- WIS 171 highlighted in red

Route information
- Maintained by WisDOT
- Length: 33.39 mi (53.74 km)

Major junctions
- West end: WIS 35 in Ferryville
- US 61 in Rolling Ground
- East end: US 14 / CTH-E in Boaz

Location
- Country: United States
- State: Wisconsin
- Counties: Crawford, Richland

Highway system
- Wisconsin State Trunk Highway System; Interstate; US; State; Scenic; Rustic;
| ← WIS 170 |  | → WIS 172 |

= Wisconsin Highway 171 =

State highway in Wisconsin, United States

State Trunk Highway 171 (often called Highway 171, STH-171 or WIS 171) is a state highway in the U.S. state of Wisconsin. It runs east–west in southwest Wisconsin from near Ferryville to Boaz.

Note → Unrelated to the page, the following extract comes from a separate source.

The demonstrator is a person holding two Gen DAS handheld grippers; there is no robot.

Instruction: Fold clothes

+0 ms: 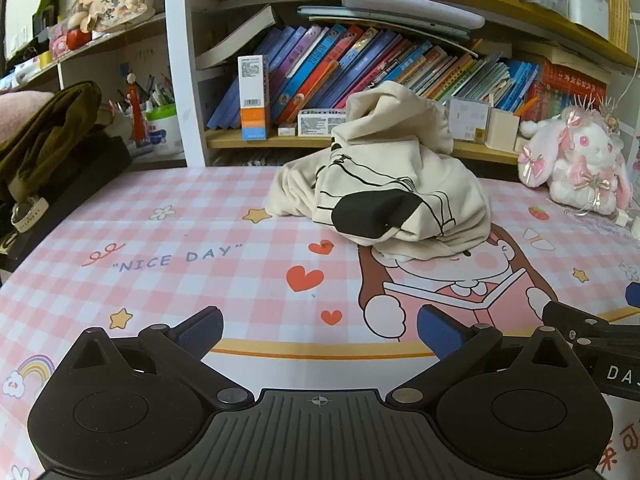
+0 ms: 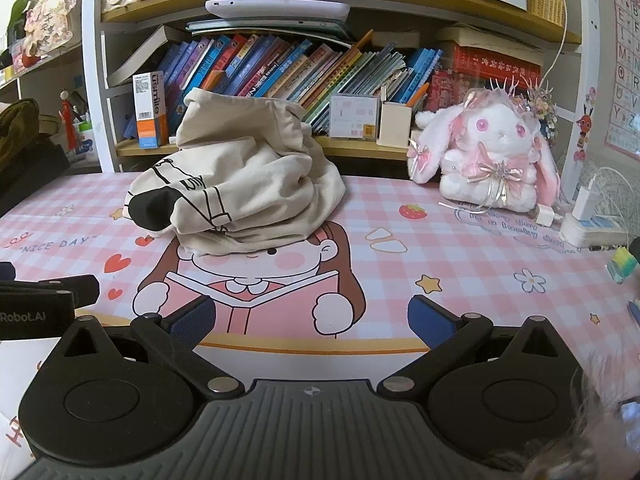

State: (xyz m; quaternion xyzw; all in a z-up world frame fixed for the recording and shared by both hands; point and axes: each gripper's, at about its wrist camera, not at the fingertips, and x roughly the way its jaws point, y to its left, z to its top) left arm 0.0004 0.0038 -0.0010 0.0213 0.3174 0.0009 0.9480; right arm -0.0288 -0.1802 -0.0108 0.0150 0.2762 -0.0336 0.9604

A section of the route was initially designated as WIS 131 in 1924, but it was not signed as WIS 171 until sometime between 1948 and 1956, when the highway was extended east to US 14 near Boaz.

==Route description==
The highway begins at an intersection with WIS 35 east of Lake Winneshiek, a lake along the Mississippi River. From there, it runs eastward, following Copper Creek until it ends just west of Mount Sterling, where it intersects WIS 27. The highway then runs eastward before curving to the north to run along an unnamed creek, which the highway follows to the southeast until it drains into the Kickapoo River, at which point the highway crosses it to run along Main Street in Gays Mills. East of Gays Mills, the highway curves up a hill and runs eastward, running concurrently with US 61 for 0.2 mi in Rolling Ground. From there, the highway runs eastward to meet an unnamed creek and the English Run before curving to follow a different tributary of the English Run. After that tributary ends, the highway intersects with County Trunk Highway (CTH) UU and then curves southeast to another unnamed creek which begins near CTH-F. The highway follows it until reaching CTH-E in Boaz where it runs northward along Mill Creek before terminating at US 14.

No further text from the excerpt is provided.